[Haskell-cafe] Problems with strictness analysis?

wren ng thornton wren at freegeek.org
Mon Nov 3 19:37:19 EST 2008

Patai Gergely wrote:
> Hi everyone,
> I was experimenting with simple accumulator functions, and found that an
> apparently tail recursive function can easily fill the stack. Playing
> around with ghc and jhc gave consistently unpleasant results. Look at
> this program:
> %%%%%%%%%%%
> -- ghc: no, ghc -O3: yes, jhc: no
> isum 0 s = s
> isum n s = isum (n-1) (s+n)

This is tail recursive, and will be optimized to an iterative loop; 
however, the result of this function is a thunk ((...(s+n)+n')...+1) 
which can be potentially quite large. Pulling on this thunk is what 
causes the overflow, since (+) is strict in both arguments and can't 
return partial answers[1]. This function ---or variants like summing a 
list--- seems to be the canonical pitfall for people trying to use tail 
recursion to reason about laziness.

In terms of having a compiler 'smart enough', it's not clear that 
functions of this sort ought to be inferred strict simply because the 
accumulator is ultimately returned to the caller. Consider for example:

  > f 0 xs = xs
  > f n xs = f (n-1) (replicate n n ++ xs)
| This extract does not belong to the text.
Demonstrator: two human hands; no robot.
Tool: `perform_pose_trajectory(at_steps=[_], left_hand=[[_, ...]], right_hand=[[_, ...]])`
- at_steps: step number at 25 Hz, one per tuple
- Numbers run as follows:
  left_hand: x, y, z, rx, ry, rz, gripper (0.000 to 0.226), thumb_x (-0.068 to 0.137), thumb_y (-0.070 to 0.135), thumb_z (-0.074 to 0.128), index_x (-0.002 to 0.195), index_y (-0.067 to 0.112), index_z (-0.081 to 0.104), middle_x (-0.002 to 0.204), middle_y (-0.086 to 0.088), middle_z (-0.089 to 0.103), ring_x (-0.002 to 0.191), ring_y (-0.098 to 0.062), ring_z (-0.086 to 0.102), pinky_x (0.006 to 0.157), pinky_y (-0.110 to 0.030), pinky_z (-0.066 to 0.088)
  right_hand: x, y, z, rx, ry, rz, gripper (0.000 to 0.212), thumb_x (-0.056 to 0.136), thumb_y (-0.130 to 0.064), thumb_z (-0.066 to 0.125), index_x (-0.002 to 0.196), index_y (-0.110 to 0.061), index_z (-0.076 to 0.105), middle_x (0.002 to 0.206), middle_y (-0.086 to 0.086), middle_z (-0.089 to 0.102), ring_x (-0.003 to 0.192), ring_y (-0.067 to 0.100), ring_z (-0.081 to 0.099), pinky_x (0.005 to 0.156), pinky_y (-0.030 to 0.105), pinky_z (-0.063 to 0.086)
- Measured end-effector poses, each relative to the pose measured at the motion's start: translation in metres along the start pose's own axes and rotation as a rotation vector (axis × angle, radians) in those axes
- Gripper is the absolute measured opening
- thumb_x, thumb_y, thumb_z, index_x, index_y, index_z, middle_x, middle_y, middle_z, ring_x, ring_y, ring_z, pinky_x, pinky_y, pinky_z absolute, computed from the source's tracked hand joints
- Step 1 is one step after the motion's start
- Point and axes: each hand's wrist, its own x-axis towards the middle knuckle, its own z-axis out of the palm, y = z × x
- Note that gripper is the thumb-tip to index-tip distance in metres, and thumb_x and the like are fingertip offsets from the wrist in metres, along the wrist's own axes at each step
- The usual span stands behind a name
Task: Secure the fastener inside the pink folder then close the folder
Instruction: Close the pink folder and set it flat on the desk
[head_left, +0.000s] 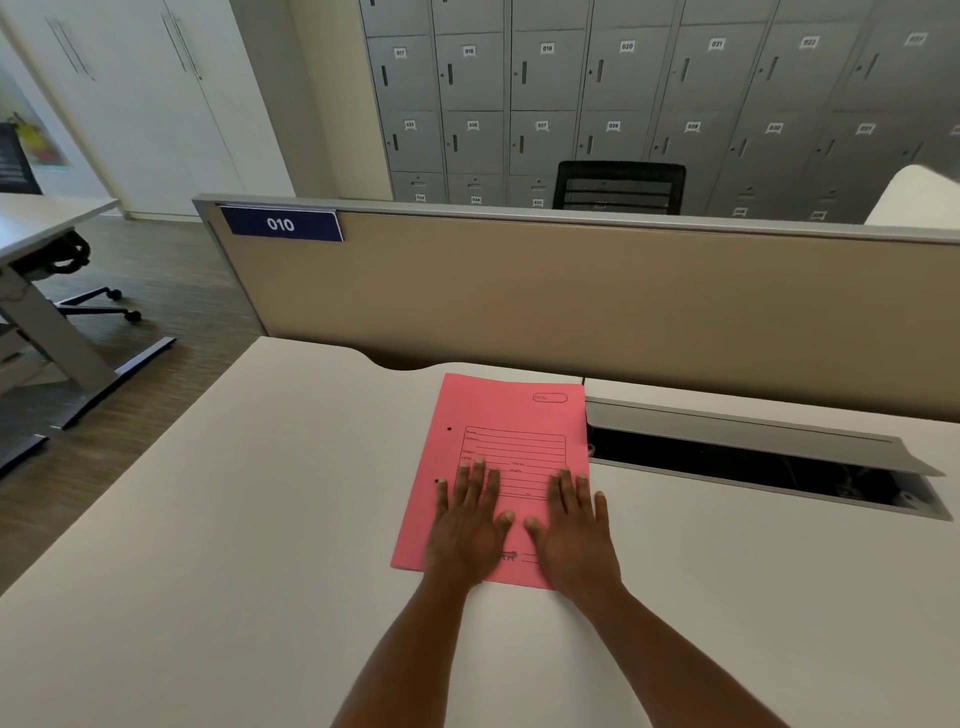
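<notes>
The pink folder (511, 415) lies shut and flat on the white desk (234, 519), its printed front cover facing up and two small holes near its left edge. My left hand (470, 525) rests palm down on the lower left of the cover, fingers spread. On the lower right of the cover, my right hand (574, 530) lies flat the same way. Neither hand holds anything. The fastener inside is hidden by the cover.
A cable tray (753, 462) with its grey lid raised opens in the desk just right of the folder. A beige partition (571, 291) labelled 010 stands behind the desk. Grey lockers and a black chair (618, 187) are beyond it. Another desk stands at the left.
</notes>
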Motion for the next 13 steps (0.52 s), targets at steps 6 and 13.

Since (++) can indeed return partial answers, it's fine for the 
accumulator to be lazy. Indeed, making it strict harms performance 
significantly. Another example is when the accumulator is a function, as 
is common in using tail recursion and CPS together.

The only way, really, to infer that the accumulator should be strict is 
if we know 'enough' about the function used to construct the accumulator 
in order to infer that amortizing the reduction at every iteration is 
equivalent to or better than deferring it. I'm not sure that this can be 
done in general without (an expanded type system and) user annotations. 
Personally I think strictness annotations are a lot clearer than having 
the type system express all strictness relations or distinguishing data 
and codata. Laziness is not the enemy, it merely illuminates the 
question of amortizing costs which eager languages obscure.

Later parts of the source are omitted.